OUR bovine friends have been giving endangered native plants a helping hoof.

A herd of Beef Shorthorn cattle, from Stirley Farm, Castle Hill, has been put out to pasture at Stocksmoor Common Nature Reserve.

The cows will help to reduce the amount of coarse vegetation and invading scrub habitat, enabling less competitive species including the finer grasses, herbs and small flowering plants to establish.

It is hoped this will encourage a greater diversity of insects, birds and small mammals.

A State of Nature report released last month found there had been a 60% decline in UK species over the last 50 years.

The once derelict Stirley Farm, which has been transformed into a community eco-project, hopes to expand its herd of cows.

The farm, run by Yorkshire Wildlife Trust (YWT), has now achieved one of its early ambitions – to put its herd out to graze on a nearby nature reserve as part of a conservation grazing plan.

YWT hopes Stocksmoor Common Nature Reserve, a grassland managed by the trust near Shelley, will be the first of many nature reserves to be managed using stock from the farm.

Stirley Farm Manager, Brian Lavelle, said: “It is a fantastic feeling to achieve one of our original goals for the farm in a relatively short-time.
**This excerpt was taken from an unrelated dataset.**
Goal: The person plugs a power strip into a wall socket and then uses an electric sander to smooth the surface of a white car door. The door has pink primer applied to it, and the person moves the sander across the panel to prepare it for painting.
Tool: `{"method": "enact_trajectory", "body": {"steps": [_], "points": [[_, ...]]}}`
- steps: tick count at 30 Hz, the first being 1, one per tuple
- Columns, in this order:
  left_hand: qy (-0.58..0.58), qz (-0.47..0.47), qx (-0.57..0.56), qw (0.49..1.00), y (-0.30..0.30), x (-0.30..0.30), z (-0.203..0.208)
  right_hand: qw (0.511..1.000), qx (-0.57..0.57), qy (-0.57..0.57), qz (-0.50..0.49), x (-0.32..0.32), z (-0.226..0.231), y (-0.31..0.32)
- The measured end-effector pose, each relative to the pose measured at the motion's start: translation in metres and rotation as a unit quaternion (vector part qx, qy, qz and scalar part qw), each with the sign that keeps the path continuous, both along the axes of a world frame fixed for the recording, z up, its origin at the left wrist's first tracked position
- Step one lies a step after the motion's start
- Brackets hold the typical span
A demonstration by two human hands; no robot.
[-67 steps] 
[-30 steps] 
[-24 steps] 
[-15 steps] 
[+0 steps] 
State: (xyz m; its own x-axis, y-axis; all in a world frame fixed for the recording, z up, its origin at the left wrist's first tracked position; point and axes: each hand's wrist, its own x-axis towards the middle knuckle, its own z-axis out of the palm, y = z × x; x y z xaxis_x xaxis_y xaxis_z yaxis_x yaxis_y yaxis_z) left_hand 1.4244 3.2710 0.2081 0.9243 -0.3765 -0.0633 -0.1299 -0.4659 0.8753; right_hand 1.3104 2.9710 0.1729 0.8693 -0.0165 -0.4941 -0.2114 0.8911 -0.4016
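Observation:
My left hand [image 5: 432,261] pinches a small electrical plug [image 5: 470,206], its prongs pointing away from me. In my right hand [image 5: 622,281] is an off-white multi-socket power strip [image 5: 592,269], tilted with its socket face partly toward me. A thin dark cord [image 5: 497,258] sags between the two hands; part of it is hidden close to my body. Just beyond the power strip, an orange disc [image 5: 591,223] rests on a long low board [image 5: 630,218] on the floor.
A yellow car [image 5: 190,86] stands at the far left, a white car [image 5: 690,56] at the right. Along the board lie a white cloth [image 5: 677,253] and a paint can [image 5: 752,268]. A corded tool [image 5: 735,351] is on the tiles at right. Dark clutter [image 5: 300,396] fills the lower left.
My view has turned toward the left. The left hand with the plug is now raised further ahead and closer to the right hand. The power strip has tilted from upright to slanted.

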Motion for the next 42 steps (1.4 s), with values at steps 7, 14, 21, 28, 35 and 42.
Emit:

“Every day that passes another part of the farm is restored and we are able to see the wildlife traditionally associated with a sensitively farmed landscape creep back in, with the arrival of swallows and housemartins back to the farm for the first time in years.”

YWT chief executive, Rob Stoneman, added: “The publication of the State of Nature report made for sober reading, with headlines including a 60% decline in UK species over the last 50 years; in particular this decline was recognised amongst farmland species, with 62 flowering plant species on the national Red List.

“It is statistics like this that spur us on, projects like Stirley Community Farm provide us with the chance to halt this decline and prevent local extinctions.

“Once our meadows were multi-coloured, flower-rich habitats and it is this that we hope to get back to on the Pennine fringe.”